Work to be completed:
In the entries below, find the line with "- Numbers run" and print exactly every line from there up to and including the line with "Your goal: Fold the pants", with no other lines.

Excerpts from a dataset
════════════════════

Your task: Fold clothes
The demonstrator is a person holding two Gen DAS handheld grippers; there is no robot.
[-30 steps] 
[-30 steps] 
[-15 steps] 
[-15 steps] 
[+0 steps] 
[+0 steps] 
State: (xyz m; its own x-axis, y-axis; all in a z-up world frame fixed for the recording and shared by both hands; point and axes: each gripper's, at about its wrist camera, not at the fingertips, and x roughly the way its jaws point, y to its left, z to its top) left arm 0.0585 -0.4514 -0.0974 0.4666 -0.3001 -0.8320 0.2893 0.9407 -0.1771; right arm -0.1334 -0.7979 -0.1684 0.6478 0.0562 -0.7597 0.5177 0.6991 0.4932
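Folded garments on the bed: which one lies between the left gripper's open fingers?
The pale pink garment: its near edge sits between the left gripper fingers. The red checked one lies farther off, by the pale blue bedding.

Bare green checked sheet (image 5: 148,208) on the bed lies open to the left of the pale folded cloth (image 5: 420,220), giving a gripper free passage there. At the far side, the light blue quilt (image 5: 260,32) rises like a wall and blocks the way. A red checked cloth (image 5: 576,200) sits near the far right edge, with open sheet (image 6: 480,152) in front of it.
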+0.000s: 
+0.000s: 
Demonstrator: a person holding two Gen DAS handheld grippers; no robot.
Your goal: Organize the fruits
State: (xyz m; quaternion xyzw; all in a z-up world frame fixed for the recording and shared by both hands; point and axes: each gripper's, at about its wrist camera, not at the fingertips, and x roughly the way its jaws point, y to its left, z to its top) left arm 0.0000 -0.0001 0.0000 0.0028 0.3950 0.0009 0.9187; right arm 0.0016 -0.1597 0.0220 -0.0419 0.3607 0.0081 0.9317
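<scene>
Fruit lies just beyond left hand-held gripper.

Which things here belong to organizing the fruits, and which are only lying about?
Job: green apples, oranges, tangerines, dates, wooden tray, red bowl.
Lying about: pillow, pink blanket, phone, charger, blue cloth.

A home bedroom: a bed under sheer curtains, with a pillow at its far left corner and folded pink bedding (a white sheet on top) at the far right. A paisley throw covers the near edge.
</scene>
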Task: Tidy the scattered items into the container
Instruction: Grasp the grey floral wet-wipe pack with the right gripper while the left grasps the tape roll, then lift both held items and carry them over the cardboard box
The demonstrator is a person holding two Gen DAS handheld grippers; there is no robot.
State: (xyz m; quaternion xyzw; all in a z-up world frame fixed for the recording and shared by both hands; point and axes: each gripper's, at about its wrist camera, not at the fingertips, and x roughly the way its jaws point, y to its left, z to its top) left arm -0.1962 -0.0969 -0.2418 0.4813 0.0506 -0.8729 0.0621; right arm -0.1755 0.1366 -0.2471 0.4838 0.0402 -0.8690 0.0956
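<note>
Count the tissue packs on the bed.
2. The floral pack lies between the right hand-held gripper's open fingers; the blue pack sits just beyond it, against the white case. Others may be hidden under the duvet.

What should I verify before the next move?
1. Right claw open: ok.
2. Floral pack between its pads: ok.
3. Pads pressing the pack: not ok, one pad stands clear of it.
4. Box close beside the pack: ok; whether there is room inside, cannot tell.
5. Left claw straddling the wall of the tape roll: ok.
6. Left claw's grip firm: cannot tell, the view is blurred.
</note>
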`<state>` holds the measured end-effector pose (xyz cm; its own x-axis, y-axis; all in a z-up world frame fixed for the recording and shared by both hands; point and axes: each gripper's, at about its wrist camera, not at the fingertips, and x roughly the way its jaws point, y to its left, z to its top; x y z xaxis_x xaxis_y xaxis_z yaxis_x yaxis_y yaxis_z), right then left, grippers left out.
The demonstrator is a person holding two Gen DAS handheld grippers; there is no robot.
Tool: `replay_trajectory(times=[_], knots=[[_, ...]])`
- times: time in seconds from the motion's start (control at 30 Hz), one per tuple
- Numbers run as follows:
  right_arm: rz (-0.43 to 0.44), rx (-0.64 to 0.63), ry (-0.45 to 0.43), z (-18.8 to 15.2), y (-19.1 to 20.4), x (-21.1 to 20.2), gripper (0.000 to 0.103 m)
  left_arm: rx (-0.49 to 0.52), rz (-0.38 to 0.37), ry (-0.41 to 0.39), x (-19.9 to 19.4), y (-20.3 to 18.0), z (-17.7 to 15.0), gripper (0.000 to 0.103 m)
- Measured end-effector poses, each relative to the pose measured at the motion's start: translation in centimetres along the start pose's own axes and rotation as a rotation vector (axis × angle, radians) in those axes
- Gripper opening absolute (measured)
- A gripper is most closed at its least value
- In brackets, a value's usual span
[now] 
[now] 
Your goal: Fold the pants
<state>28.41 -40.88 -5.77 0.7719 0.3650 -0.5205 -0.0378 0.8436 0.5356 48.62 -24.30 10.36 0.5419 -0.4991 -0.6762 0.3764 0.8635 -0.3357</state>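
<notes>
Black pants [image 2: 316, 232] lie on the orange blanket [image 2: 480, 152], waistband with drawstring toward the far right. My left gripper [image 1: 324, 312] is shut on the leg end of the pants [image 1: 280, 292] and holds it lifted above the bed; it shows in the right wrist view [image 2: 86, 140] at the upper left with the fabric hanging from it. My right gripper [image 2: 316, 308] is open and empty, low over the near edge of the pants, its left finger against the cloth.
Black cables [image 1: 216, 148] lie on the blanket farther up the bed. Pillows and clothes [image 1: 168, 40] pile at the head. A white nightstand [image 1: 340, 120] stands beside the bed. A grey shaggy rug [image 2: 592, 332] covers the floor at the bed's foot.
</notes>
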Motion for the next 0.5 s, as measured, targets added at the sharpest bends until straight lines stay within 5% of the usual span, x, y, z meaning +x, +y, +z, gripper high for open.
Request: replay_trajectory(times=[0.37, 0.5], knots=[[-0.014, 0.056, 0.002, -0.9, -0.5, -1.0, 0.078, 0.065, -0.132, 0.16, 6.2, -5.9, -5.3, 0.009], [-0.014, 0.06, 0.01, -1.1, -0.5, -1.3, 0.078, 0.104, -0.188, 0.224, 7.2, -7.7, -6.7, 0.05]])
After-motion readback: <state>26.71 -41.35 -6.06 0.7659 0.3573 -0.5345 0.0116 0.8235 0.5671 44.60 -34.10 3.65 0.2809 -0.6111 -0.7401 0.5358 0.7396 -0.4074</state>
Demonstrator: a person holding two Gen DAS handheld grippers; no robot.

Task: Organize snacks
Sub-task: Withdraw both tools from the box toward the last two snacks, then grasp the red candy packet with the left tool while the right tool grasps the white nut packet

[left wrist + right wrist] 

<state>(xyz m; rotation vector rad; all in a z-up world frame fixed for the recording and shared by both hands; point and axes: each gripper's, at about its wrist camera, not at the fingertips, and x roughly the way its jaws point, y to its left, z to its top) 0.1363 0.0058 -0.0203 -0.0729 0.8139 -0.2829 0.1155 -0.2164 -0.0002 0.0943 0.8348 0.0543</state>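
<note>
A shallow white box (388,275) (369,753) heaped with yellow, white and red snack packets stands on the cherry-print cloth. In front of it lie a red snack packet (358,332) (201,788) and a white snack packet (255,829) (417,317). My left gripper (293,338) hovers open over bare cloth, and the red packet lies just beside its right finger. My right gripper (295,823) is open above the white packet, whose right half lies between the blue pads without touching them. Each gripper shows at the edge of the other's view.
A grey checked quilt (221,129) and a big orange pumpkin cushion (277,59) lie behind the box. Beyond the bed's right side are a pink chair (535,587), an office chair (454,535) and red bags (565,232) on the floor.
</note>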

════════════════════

Exercise solution:
- Numbers run as follows:
  right_arm: rz (-0.43 to 0.44), rx (-0.64 to 0.63), ry (-0.45 to 0.43), z (-18.8 to 15.2), y (-19.1 to 20.4), x (-21.1 to 20.2), gripper (0.000 to 0.103 m)
  left_arm: rx (-0.49 to 0.52), rz (-0.38 to 0.37), ry (-0.41 to 0.39), x (-19.9 to 19.4), y (-20.3 to 18.0), z (-17.7 to 15.0), gripper (0.000 to 0.103 m)
- Measured end-effector poses, each relative to the pose measured at the motion's start: translation in centimetres along the start pose's own axes and rotation as a rotation vector (axis × angle, radians) in those axes
- Gripper opening absolute (measured)
- A gripper is most closed at its least value
- In brackets, a value's usual span
[now] 
[now] 
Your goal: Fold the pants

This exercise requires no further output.